Além disso, o que queremos dizer quando falamos de um coração sagrado? Não podemos deixar de lado a referência à Bíblia. A palavra “coração” é mencionada mais de oitocentas vezes e não se refere apenas a um tecido muscular que bombeia sangue para o corpo. Em uma linguagem profunda e poética, é a morada de atitudes, emoções e inteligência. “Acima de tudo, vigie seu coração, pois aqui estão as fontes da vida” (Pr 4,23), “Pois onde quer que esteja o seu tesouro, também estará o seu coração” (Mt 6,21), “O homem bom tira coisas boas do bom tesouro de seu coração, mas o homem mau tira de seu mal coisas más, porque a boca fala daquilo de que o seu coração está cheio” (Lc 6,45), “Você deve amar o Senhor seu Deus com todo o seu coração, com toda a sua alma e com toda a sua mente” (Mt 22,37).
Esses textos bíblicos, entre outros, deixam bem claro que todo coração é criado como fonte da vida e motor do amor. É por onde ocorrem os sentimentos e pretensões mais profundas do ser humano, mas também é lá que se originam ressentimentos e violência de todos os tipos. O coração é sagrado, mas está contaminado com as sementes do mal. Em Jesus isso não ocorre, porque seu coração não está contaminado com o pecado que mancha e degenera o coração do ser humano.
Jesus diz: “Venham a mim todos vocês que trabalham e estão sobrecarregados, e eu lhes darei descanso. Aceitem meu jugo e aprendam comigo, pois sou manso e humilde de coração”(Mt 11,28-29). Em um mundo dividido e dilacerado por todas as formas de miséria e tormento, longe de ser uma devoção antiquada, o Sagrado Coração de Jesus é mais válido do que nunca.
Somos convidados a focar e guiar nossas vidas de e para Ele. Ele é a fonte pela qual nos entregamos no trabalho missionário com zelo ardente e coração apaixonado. Somente quando for focado nele, o nosso serviço missionário será mais eficaz, próximo dos necessitados e dispostos a compartilhar ou sofrer com aqueles que sofrem. Com ouvidos atentos e coração, nós nos esforçamos numa atitude de combate para banir o mal que oprime e mata a felicidade dos corações.
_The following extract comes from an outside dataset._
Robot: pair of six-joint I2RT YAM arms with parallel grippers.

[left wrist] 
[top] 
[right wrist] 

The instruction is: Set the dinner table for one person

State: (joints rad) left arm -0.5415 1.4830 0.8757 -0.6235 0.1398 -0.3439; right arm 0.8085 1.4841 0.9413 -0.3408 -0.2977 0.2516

E para você, querido irmão, querida irmã, que sentimentos o Coração de Jesus desperta em você? O que isso diz a você? O que ele convida você a fazer?
Hugo José Calis é missionário do Verbo Divino. Da Argentina foi para a África, onde vive desde 2012. Trabalhou em comunidades da Tanzânia e hoje atua na formação de religiosos missionários em Nairóbi, no Quênia.